The ballot measure, narrowly approved by California voters in 2024, was designed to create thousands of mental health treatment beds across the state. However, the initial round of projects has encountered substantial delays, with some completion dates pushed back by as much as two years, while others have been canceled entirely.
Last spring, the state awarded nearly half of the bond money in what Newsom described as “the fastest distribution of bond funds in California history.” Officials initially projected that 10 of the first 124 funded projects would be completed by the end of 2024.
None met that deadline. CalMatters confirmed that nine of those initial projects have been delayed, with revised completion dates ranging from summer 2025 to summer 2028. One project was canceled outright.
These setbacks could have far-reaching consequences for California’s broader mental health initiatives. Proposition 1 serves as a cornerstone of Newsom’s strategy to address homelessness and mental illness, providing crucial infrastructure for programs like CARE Court, which uses judicial authority to connect people with treatment services.
“Some of that has been impacted by, candidly, tariffs, supply chain issues,” Newsom acknowledged during a news conference Wednesday. “So there’s been some slippage in some of the projects. We’re deeply mindful and aware of that, but we’re just managing that on a daily basis.”
Despite the delays, the Newsom administration recently awarded the remaining $1.18 billion from the bond. In total, Prop 1 has funded 177 projects intended to create 6,919 residential treatment beds and 27,561 outpatient treatment slots—slightly exceeding the original targets.
“This is a point that needs to be emphasized: Exceeding the goal in record time,” Newsom stated, focusing on the funding allocation rather than actual facility openings.

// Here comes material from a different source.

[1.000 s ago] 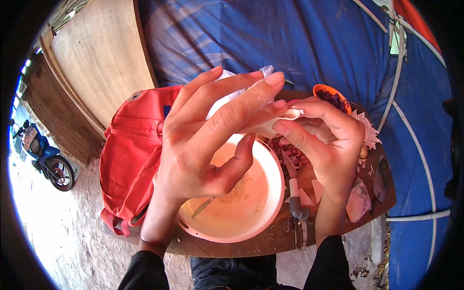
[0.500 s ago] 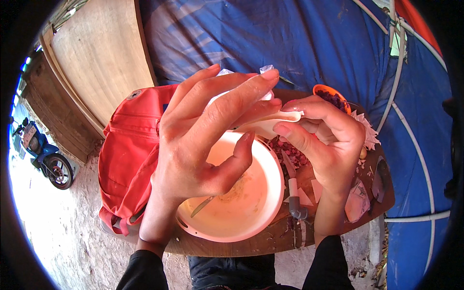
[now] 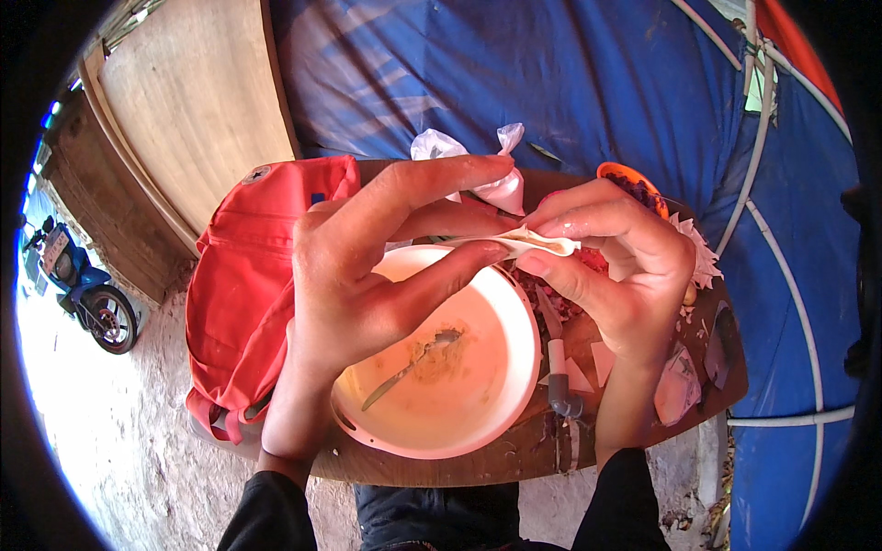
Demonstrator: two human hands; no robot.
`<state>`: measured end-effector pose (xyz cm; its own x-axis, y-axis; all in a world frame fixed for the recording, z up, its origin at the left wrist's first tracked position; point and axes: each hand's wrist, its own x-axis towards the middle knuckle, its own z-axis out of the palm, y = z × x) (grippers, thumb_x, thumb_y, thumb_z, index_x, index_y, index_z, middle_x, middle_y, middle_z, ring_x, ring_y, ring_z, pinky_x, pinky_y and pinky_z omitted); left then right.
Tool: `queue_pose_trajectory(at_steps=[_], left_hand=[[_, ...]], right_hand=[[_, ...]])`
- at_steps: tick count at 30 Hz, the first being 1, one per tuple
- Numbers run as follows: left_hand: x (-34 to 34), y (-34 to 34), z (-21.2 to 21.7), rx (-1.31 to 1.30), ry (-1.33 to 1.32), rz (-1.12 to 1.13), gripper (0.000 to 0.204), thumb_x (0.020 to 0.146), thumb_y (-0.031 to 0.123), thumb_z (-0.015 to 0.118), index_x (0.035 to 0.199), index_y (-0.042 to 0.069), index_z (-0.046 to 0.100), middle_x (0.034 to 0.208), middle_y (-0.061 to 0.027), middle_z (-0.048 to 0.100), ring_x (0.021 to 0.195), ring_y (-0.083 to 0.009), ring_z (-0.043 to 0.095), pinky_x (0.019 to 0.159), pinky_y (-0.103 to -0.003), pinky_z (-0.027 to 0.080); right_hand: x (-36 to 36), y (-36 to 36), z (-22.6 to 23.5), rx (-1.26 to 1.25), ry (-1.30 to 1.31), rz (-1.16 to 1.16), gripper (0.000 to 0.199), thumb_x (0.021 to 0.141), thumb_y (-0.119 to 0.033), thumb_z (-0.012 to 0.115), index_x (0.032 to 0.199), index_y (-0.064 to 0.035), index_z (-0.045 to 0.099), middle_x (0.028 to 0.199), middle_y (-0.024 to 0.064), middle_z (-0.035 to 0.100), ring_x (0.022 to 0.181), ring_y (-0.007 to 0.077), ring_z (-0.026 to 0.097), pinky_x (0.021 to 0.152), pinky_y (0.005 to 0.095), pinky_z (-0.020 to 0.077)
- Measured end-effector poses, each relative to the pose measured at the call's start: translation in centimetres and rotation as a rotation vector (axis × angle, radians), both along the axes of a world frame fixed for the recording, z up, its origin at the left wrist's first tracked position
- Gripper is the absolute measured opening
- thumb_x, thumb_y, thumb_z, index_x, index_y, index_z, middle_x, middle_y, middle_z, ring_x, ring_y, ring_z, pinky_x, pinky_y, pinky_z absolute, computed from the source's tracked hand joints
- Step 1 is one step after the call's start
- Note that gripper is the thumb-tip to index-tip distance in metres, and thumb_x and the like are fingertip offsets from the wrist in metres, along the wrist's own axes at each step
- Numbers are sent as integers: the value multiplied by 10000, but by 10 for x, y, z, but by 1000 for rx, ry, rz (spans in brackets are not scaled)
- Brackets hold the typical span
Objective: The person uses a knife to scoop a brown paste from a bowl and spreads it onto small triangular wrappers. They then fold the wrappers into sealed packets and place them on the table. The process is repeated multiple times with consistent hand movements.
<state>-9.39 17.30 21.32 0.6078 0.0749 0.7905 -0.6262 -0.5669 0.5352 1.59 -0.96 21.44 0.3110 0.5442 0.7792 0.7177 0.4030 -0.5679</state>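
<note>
Above one white basin, far side (one spoon inside), I have left hand and right hand pinching one pale sheet; far right, one orange bowl holds purple pieces.

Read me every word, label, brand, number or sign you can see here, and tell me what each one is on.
No text can be read.
Small pale panel on the blue motorbike with black tyres: marks too small and blurred to read.
Round grey badge on the red fabric backpack: no legible lettering.
Folded off-white sheet between left hand and right hand: no lettering visible.
</note>
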Motion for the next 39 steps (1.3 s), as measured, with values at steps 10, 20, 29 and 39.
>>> queue_pose_trajectory(at_steps=[10,20,29,39], left_hand=[[7,7,-3,166,-145,-57,508,779,-117,778,1251,-92,592,1023,-157,763,953,-217,747,865,-322,570],[7,5,-6,134,-111,-14,524,786,-136,763,1274,-87,577,1059,-162,751,975,-235,747,883,-337,583],[11,4,-9,13,-134,7,512,791,-147,751,1267,-94,573,1012,-182,757,970,-241,749,871,-333,594],[14,6,-8,63,-181,-15,500,794,-145,747,1259,-111,569,958,-189,762,955,-245,753,846,-316,597]], right_hand=[[9,5,-2,-9,-146,-75,243,710,48,865,921,-11,760,947,112,722,816,157,695,708,264,542],[9,9,-8,12,-112,-127,209,707,31,869,890,-13,776,880,97,740,788,163,718,675,262,550],[1,15,-9,88,171,-75,171,746,71,826,900,22,769,903,110,738,825,165,717,722,270,559],[12,8,-10,6,-94,-29,240,808,171,737,1016,67,680,1029,153,657,941,196,683,841,282,563]])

Assemblymember Jacqui Irwin, who carried the bond proposal in the Legislature, praised the quick distribution of funds but emphasized the urgent need for these facilities to open. “While Prop. 1 allows these projects to go from concept to blueprints, they are not immune from supply chain challenges or competition for skilled labor that hinders construction of every type in our state,” said Irwin, a Democrat from Thousand Oaks.

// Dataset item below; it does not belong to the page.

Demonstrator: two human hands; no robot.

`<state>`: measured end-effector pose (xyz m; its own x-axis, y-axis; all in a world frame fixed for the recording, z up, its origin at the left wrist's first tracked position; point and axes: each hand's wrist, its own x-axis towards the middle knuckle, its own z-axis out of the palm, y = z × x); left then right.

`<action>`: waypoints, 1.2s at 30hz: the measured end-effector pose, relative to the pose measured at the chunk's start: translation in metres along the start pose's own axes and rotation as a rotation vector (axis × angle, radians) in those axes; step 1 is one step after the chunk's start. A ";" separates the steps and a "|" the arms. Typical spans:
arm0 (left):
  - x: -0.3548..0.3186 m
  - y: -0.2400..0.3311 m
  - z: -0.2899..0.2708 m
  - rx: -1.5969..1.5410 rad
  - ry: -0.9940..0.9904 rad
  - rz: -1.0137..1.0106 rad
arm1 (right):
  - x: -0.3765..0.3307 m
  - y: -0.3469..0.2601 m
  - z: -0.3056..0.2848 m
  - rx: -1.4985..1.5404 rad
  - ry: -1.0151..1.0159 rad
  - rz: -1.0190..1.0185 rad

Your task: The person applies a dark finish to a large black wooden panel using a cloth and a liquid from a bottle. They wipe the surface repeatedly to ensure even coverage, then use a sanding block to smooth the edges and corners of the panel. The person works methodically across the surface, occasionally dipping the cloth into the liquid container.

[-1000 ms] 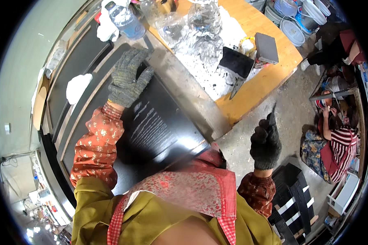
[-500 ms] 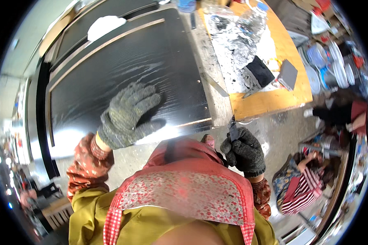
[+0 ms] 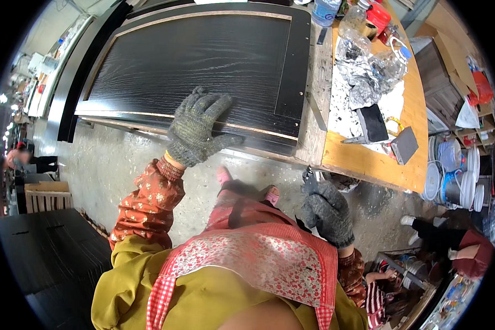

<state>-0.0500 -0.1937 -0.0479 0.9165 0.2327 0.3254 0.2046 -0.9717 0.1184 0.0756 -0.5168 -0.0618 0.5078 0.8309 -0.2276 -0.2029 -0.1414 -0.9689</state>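
My left hand [image 3: 201, 129], in a grey knitted glove, lies with fingers spread on the near edge of a black wood-grain panel [image 3: 198, 71]. Its fingertips rest over the dark surface and the thumb points right. My right hand [image 3: 330, 212], gloved the same way, is closed in front of the bench's near edge. From its fingers a small putty knife [image 3: 309, 179] with a black-smeared blade points up and away. Most of the knife's handle is hidden in the glove. Pale strips run along the panel's long sides.
A flat metal blade [image 3: 315, 111] lies on the plank right of the panel. The wooden board [image 3: 363, 159] beyond holds a black piece [image 3: 373, 122], a grey block [image 3: 404, 144], crumpled plastic and bottles. Buckets [image 3: 451, 159] and people are at the right; dark panels [image 3: 49, 264] lie lower left.
The view has shifted, showing more floor and the panel's near edge. My left hand is now nearer that edge, still spread. My right hand keeps hold of the putty knife.
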 end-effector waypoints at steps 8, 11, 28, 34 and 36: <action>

The delays affect projects throughout California. In Hollister, a building intended for purchase with Prop 1 funds was unexpectedly sold to another buyer, forcing grantees to find an alternative property. In Los Angeles, one project faces a two-year delay after discovering the need for seismic retrofitting.
California’s Department of Health Care Services defended the timeline shifts as “expected and common” for large-scale construction projects. The department maintains regular communication with grantees and offers assistance with construction issues rather than penalizing them for delays.
In Placer County, nonprofit Koinonia Family Services declined nearly $2 million in funding and canceled its planned eight-bed residential facility for foster youth, citing concerns about long-term sustainability due to “changes in state and federal policy.”
Not all news is discouraging. In San Rafael, the Ritter Center secured $10.5 million to create 1,370 treatment slots. Though delayed by about six months, the project will transform a newly purchased building into an expanded healthcare facility, doubling the number of exam rooms and improving services for homeless and precariously housed clients.
“When people go to a low-income clinic or a place to get social services and it’s run down, it’s not reflective of the broader community,” said Cynthia Le Monds, chief development officer for the Ritter Center. “By having this dignified facility, we’re really making sure that we’re giving our patients and clients the very best services that they can receive.”
Beyond treatment facilities, Prop 1 is funding permanent housing for people with mental illness and substance use disorders through the governor’s Homekey+ program. So far, the state has awarded $768 million to create 2,260 homes, including 545 for veterans, with the first projects expected to be completed this summer.
The measure also redirects existing mental health funding, requiring counties to allocate a portion of revenue from the “millionaire’s tax” toward housing instead of other services. This shift has forced counties to cut programs like suicide prevention, mental health hotlines, and anti-stigma campaigns. San Diego County has already identified 29 programs to close.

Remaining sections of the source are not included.